Cova, Prada perde il primo round nella battaglia con Louis Vuitton

Il primo round della battaglia legale tra Prada e la famiglia Faccioli per il controllo di Cova, la nota pasticceria milanese di via Montenapoleone, si chiude uno a zero per gli azionisti storici, che a fine giugno hanno venduto la maggioranza delle attività a Louis Vuitton. Il tribunale di Milano ha respinto la richiesta di sequestro del marchio Cova e della società che gestisce lo storico caffè del Quadrilatero, inoltrata dalla maison italiana ancor prima dell'annuncio dell'accordo con i francesi, il 27 giugno. Il gruppo guidato da Patrizio Bertelli ha deciso di portare in giudizio la famiglia Faccioli - che dopo mesi di trattative chiuse poi con la vendita a Bernard Arnault per una cifra intorno ai 33 milioni di euro - sostenendo di avere diritti sia sul marchio sia su una quota dell'80% nella società operativa Cova Montenapoleone srl. Per Prada, le lettere scambiate nel corso dei negoziati sarebbero infatti alla base di un vero e proprio accordo di compravendita.
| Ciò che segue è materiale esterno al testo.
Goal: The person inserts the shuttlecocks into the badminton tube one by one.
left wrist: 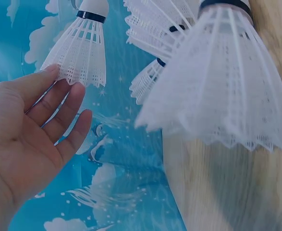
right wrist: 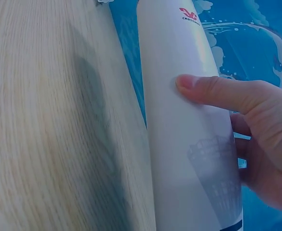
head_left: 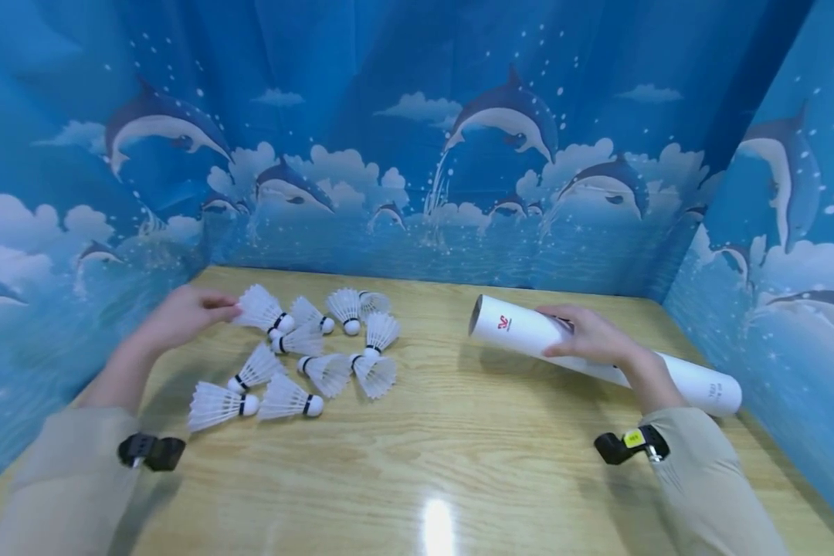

Nonostante il contenzioso non riguardi nel dettaglio la vendita a Lvmh, il gruppo è comunque coinvolto. L'atto di citazione è stato infatti notificato lo scorso 17 giugno proprio alla società pasticceria, passata poi nelle mani dei francesi, eccetto una quota del 20% rimasta alle figlie di Mario Faccioli e Graziella Copeta, Daniela e Paola. Sempre alla holding, il 18 giugno è arrivata la notifica di un ricorso per il sequestro giudiziario della società operativa e del marchio. Secondo le voci circolate nelle scorse settimane, la famiglia ha scelto Lvmh sia per una questione di prezzo, sia per i timori che Prada potesse decidere di spostare l'ingresso dello storico caffè milanese da via Montenapoleone in via Sant'Andrea, sempre centrale ma meno visibile. Non è ancora certo se la maion ricorrerà in appello.